Carson on the other hand, is the kind of person that can always make someone feel better when they are having a bad day, even if his own day has been even worse. He will always have a smile for you. He knows he is beautiful, but he never acknowledges it in a conceited way. He may have used his looks to get the support of admirers, but he was not very confident about anything else. But Eddie believe in him, and, eventually, that was enough for Carson. Enough for him to get up off his butt and make his own like better, so that he could make a place in it for Eddie. :)

"Eddie, you can't do this to me. I do nothing for you." 
"That's not true. You make my world bright."

Thursday, 2 October 2014

Home is Where You Are by Tessa Marie

Genres: Young Adult, Contemporary, Romance
Publication Date: September 30th 2014
POV: Alternating - First-person, Present tense
My Rating: 4 out of 5


Anna’s life reads like a check list.
Straight A’s (Check)
Editor of the school paper (Check)
Volunteering time at the local soup kitchen (Check)
Ivy League (So close she can taste it)
Falling in love with a homeless boy (Not on the list)

Dean has a plan too. Survive. After being subjected to his foster father’s violent attacks, Dean made the hard choice to leave. Now he lives on the streets doing everything he can to get by, refusing to let people help him. But when he meets Anna, he realizes not everyone is out to hurt him.
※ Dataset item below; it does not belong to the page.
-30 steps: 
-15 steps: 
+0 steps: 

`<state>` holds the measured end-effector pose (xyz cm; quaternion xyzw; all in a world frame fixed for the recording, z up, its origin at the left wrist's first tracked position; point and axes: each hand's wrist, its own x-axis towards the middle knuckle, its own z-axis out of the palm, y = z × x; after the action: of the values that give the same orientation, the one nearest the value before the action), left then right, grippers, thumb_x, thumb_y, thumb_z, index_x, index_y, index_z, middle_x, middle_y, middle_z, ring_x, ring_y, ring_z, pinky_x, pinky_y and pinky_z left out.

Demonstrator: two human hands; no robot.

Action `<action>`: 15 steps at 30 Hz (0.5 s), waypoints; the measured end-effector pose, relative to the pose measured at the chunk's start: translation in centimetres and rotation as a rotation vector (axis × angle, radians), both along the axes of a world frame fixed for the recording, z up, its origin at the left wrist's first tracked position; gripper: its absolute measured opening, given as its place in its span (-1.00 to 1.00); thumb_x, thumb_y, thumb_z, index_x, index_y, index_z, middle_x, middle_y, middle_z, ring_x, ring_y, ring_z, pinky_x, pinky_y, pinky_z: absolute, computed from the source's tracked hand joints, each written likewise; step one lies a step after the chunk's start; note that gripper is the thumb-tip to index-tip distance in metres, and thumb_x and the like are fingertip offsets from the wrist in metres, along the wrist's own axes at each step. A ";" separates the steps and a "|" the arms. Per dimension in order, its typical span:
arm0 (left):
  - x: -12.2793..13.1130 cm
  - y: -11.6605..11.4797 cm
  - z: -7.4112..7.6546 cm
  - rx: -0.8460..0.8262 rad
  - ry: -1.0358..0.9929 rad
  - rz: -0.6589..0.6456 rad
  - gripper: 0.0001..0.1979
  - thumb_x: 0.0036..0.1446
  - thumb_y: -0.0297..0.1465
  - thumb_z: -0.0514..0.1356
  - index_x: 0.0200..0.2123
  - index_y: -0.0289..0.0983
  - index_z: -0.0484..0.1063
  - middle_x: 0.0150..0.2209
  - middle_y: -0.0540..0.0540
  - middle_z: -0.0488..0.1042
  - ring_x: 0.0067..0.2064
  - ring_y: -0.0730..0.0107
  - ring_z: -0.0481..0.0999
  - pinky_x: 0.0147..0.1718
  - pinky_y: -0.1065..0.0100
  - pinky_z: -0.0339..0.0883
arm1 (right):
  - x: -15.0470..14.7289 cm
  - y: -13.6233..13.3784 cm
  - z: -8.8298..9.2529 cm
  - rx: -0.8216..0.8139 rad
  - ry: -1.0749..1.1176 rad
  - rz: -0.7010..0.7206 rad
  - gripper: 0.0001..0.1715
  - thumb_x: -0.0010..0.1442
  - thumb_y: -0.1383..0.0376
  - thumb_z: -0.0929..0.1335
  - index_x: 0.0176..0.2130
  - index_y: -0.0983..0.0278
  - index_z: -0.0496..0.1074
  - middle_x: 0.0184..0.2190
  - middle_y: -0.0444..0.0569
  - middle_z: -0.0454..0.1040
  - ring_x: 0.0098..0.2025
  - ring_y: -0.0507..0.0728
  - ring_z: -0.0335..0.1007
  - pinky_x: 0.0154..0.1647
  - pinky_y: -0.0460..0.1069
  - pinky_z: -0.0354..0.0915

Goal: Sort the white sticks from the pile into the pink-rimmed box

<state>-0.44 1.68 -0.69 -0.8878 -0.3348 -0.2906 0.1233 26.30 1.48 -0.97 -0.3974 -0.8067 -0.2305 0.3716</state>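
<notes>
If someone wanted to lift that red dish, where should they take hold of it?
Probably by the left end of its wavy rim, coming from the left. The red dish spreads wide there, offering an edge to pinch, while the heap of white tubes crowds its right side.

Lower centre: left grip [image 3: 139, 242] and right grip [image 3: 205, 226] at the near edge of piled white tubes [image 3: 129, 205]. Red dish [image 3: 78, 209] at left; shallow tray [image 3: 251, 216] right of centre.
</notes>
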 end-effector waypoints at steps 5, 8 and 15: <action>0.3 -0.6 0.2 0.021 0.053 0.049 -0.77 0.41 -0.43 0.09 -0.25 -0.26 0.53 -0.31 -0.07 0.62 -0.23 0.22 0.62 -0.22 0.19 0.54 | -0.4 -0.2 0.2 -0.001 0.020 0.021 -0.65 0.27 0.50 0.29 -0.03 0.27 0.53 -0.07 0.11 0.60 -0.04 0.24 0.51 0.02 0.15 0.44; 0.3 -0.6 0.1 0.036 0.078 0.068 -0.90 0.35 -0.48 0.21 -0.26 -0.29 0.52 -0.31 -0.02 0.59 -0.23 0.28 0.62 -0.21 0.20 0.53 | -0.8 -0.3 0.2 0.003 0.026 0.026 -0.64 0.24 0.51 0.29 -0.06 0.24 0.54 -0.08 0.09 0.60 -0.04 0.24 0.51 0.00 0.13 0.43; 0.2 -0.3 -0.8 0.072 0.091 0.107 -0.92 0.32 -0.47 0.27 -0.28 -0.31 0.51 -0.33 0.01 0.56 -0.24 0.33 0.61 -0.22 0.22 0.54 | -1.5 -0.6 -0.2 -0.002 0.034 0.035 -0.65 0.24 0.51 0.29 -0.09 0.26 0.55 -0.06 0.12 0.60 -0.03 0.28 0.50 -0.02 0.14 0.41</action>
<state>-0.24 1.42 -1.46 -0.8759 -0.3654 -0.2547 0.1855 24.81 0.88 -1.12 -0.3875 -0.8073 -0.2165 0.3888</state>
Slowly, Anna and Dean let each other in, blending their two worlds into one. But when a series of events brings Dean’s world into perspective, he pushes Anna away. Not willing to accept the line that divides them, Anna sets out to bring Dean back to her. Her determination and faith in their future puts her on the tracks of danger, and he is the only one who can save her.


This story was really sweet and heartwarming. I was looking for something "feel-good" after having a bad experience with a dark romance, and this ended up being perfect.

I really loved Anna. She was a such a disciplined girl. She was so studious, but it was not in an annoying way at all. And she may have been volunteering to make her college applications look good, but she was also doing it because she is just an amazingly selfless person. She cared too much. She wanted to save everyone that she could not possibly save, and it broke her heart whenever she failed. But she did save Dean.

Dean was a great kid who had been given a really shitty hand. He did his best and I actually really admire him for sticking through his situation as long as he had. And then surviving on the streets for two years at his young age and remaining clean is impressive.

It was a lot of fun to watch them falling in love, and it was just such a heartwarming story. They were so perfect together and their paths were clearly always meant to join. They have such a bright future together.

“We may be part of two very different worlds, but right now we're in our own together.”